Сара (Мерас) - страница 3

4.

Солдат — немолодой уже, с волосатой грудью, тронутой сединой, — нерешительно стоял в дверях спальни.

Подушка, с которой недавно поднял голову, еще хранила его тепло, а широкий тугой матрац не успел расправить морщины измятой простыни и неглубокую вмятину, продавленную его грузным телом.

Он смотрел в угол.

Серая капля масла, оставив извилистый жирный след на выщербленном прикладе старой винтовки, застыла посреди одной из желтых плиток пола.

А рядом, откинув пустой рукав, валялся зеленый ком гимнастерки и сидели на белой табуретке грязные солдатские брюки.

Солдат отвел глаза, но теперь на него смотрели замызганные ботинки с тупыми сбитыми носами и ссохшимися, вываленными по-собачьи бурыми языками, с которых серой слюной стекали пыльные шнурки.

Он поднял глаза и увидел перед собою зеркало — огромное, вполстены, где отразилась вся эта маленькая спальня, с полированным деревянным шкафом до потолка, с большим окном, выходящим на восток, и с широкой кроватью, на которой спала она.

Она спала, раскинув руки, и они плыли, текли, катились, вились белыми речками, которые сужались к устью и разбегались пятью протоками, уходившими пятью алыми ногтями в цветную простыню, как в землю.

Ему снова хотелось целовать эти руки, гладить ее открытую грудь и острый сосок, который вечером и ночью был набрякшим, как ягода, а теперь — розоватым и прозрачным, потому что в открытое окно струился розовый сумрак, который оседал, окутывал пеленою все, и потому что занималась заря, и уже дважды пели петухи.

Он осторожно сел на кровать, поежился и прикрылся простыней, заметив свою наготу и застеснявшись самого себя, но вскоре отбросил простыню, а затем стянул простыню и с женщины и смотрел, как мелкие пупырышки выступают у нее на животе и бедрах.

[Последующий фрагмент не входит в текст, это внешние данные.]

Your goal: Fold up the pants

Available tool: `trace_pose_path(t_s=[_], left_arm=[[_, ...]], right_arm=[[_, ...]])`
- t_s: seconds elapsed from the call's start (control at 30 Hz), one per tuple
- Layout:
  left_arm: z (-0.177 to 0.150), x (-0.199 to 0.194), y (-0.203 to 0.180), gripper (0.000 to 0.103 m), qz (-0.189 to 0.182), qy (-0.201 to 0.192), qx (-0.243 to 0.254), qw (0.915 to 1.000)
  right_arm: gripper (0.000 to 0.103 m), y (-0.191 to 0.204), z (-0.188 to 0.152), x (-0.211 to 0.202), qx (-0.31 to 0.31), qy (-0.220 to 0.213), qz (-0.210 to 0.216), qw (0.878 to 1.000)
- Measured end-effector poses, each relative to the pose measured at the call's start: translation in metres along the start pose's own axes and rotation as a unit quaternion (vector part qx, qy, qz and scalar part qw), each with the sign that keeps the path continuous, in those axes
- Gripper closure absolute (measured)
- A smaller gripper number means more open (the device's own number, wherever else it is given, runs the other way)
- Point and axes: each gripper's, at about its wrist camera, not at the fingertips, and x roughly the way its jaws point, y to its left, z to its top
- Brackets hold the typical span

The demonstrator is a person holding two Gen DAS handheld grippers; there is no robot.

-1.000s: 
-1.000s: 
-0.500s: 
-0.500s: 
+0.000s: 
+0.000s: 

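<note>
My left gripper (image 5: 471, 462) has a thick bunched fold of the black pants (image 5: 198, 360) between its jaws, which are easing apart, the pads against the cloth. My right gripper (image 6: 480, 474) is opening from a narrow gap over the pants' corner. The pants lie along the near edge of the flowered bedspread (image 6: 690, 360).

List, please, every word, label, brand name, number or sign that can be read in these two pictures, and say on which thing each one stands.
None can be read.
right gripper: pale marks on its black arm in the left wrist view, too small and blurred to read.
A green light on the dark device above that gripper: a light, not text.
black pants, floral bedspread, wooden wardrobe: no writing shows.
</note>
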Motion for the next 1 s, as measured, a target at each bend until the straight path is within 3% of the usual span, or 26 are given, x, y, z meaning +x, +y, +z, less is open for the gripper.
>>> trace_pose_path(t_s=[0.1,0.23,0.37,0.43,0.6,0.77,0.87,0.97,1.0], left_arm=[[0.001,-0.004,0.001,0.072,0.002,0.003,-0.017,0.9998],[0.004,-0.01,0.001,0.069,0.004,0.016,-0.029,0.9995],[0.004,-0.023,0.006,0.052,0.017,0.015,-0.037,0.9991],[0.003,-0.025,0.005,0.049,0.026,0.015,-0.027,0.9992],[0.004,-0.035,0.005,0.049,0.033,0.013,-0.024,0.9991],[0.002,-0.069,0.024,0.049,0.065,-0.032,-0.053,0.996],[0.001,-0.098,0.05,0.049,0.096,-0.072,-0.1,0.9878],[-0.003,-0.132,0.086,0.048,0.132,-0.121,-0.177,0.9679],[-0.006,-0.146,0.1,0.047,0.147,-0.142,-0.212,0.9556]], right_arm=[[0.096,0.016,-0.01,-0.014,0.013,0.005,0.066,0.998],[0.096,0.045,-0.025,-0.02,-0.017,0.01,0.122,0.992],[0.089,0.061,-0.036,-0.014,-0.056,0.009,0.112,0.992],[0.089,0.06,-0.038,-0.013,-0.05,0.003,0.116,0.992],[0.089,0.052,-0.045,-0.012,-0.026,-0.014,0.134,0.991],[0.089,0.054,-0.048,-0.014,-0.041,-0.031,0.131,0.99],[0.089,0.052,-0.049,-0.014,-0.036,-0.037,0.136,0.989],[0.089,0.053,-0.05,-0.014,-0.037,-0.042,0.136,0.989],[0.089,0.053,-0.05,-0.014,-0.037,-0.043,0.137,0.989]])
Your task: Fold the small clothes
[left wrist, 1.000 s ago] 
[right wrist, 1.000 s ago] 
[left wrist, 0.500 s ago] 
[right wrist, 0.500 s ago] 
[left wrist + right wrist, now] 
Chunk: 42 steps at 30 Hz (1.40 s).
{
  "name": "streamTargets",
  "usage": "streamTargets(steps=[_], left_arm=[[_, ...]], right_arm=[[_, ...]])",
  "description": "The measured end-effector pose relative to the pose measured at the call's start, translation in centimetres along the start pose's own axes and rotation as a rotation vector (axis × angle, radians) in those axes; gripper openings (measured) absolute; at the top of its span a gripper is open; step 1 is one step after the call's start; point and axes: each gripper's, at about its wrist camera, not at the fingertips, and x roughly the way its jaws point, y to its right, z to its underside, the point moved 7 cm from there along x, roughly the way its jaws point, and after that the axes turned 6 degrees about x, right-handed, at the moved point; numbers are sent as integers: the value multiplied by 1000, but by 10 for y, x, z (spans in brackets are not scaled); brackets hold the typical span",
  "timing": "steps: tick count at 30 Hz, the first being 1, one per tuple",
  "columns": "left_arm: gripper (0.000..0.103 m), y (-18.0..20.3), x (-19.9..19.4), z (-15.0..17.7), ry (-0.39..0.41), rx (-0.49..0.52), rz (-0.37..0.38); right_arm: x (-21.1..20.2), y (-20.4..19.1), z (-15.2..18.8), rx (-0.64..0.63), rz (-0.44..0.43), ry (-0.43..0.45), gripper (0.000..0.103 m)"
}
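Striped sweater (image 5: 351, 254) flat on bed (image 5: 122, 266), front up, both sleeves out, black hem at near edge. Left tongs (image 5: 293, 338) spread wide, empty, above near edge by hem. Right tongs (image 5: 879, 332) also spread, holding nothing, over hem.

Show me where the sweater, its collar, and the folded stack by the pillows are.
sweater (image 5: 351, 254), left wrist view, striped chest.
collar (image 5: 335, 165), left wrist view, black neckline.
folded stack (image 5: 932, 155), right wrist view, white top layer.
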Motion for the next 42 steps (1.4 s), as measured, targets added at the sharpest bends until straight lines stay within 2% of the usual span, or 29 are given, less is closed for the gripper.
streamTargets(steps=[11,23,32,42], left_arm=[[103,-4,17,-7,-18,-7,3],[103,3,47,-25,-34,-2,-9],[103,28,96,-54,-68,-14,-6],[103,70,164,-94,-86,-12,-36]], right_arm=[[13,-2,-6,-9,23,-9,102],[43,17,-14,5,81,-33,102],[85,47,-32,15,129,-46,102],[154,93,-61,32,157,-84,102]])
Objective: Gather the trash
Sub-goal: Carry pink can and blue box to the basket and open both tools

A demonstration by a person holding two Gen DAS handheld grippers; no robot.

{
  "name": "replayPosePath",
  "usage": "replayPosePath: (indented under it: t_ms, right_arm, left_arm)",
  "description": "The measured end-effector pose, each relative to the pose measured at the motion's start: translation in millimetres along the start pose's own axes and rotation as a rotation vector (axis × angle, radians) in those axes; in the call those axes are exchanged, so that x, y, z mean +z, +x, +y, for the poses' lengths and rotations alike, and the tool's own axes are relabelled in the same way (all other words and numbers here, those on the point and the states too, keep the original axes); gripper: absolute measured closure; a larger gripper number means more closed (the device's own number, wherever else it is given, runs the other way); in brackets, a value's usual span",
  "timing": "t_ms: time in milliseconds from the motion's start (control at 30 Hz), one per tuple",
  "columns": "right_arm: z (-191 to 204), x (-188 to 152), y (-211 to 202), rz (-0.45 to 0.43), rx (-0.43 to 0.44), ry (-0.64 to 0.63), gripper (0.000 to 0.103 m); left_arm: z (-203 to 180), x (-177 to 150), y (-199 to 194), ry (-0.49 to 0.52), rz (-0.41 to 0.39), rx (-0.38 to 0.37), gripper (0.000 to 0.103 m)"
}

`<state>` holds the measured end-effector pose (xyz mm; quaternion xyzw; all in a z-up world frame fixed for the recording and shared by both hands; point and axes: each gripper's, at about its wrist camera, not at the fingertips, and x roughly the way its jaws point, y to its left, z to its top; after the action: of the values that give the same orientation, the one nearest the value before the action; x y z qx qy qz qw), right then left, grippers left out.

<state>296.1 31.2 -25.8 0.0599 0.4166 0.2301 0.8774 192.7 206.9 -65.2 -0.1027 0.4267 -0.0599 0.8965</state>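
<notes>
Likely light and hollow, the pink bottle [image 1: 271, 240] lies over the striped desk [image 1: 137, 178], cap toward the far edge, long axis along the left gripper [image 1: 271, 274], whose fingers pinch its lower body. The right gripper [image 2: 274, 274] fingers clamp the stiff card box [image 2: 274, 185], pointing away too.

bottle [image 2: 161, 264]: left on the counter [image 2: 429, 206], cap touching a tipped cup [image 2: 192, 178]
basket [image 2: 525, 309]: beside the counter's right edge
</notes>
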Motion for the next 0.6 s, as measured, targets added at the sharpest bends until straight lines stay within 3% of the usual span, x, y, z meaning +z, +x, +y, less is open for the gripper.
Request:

Она приоткрыла глаза, но, видно, была еще во сне, потому что ничего не сказала, лишь протянула руки и прижалась лицом к его груди, и скользнула губами вниз, и он закрыл глаза и все забыл, потому что еще не ведал такой ласки.

Он вскрикнул.

5.

Странный звук вдруг прорезал тишину утра, и они вздрогнули, ибо звук этот напомнил вой сирены.

Она зажмурилась, вся сжалась и лишь потом протянула руку, нащупала маленький будильник, стиснула его, и странный звук оборвался, но она все еще слышала сирену — ту самую, что внезапно взвыла в субботу, в первый день войны.

Ее надсадный вой был таким же острым, пронзительным, как когда-то — давным-давно — истошный вопль матери, которого никто не слышал, потому что мать кричала молча.

Она, маленькая девочка, выбралась из тайника за шкафом, подбежала к окну и при жидком свете фонаря увидела, как два полицая остановили бредущую к дому мать.